§ **WORK INSTRUCTIONS**: Every line below that has the string "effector" needs to be copied.

§ **DATA**:

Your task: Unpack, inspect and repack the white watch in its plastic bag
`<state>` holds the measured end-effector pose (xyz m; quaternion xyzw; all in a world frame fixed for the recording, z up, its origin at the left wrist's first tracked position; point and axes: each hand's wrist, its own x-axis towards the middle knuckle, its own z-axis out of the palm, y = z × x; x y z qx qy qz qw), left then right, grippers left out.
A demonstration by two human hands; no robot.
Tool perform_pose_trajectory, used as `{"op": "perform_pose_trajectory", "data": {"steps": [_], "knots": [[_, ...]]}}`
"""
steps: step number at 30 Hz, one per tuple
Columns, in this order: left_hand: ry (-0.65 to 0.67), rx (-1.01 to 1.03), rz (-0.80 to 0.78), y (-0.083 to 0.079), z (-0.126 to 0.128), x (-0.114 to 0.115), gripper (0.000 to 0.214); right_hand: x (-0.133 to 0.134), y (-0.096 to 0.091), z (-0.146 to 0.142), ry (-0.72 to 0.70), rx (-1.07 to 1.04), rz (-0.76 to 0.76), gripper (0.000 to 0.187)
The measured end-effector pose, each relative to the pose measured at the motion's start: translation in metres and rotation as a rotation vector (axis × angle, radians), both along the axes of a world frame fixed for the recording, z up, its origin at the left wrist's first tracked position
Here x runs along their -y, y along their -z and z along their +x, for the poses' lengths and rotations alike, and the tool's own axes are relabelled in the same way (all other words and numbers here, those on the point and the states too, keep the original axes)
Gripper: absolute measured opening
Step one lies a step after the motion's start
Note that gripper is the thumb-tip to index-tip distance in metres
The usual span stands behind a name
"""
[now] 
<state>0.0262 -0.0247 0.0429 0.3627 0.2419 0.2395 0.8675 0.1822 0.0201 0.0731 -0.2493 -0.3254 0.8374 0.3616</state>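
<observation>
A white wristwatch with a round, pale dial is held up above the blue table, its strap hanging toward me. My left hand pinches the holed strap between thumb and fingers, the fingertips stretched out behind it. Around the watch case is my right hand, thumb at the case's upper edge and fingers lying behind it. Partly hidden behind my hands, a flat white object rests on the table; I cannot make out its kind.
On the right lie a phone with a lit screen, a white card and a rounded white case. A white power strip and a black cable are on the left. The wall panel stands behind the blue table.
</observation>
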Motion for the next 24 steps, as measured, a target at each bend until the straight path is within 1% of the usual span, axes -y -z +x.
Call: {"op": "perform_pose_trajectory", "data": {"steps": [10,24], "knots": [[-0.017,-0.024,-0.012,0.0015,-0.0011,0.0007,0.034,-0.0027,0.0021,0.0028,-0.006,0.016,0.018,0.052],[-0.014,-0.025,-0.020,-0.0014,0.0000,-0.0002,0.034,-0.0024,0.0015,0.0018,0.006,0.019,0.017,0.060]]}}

§ **RESPONSE TO THE EXERCISE**:
`<state>` holds the measured end-effector pose (xyz m; quaternion xyzw; all in a world frame fixed for the recording, z up, its origin at the left wrist's first tracked position; point and axes: each hand's wrist, its own x-axis towards the middle knuckle, its own z-axis out of the palm, y = z × x; x y z qx qy qz qw), left then right, grippers left out.
The measured end-effector pose, each relative to the pose measured at the motion's start: translation in metres and rotation as a rotation vector (axis × angle, radians), both along the axes of a world frame fixed for the recording, z up, its origin at the left wrist's first tracked position

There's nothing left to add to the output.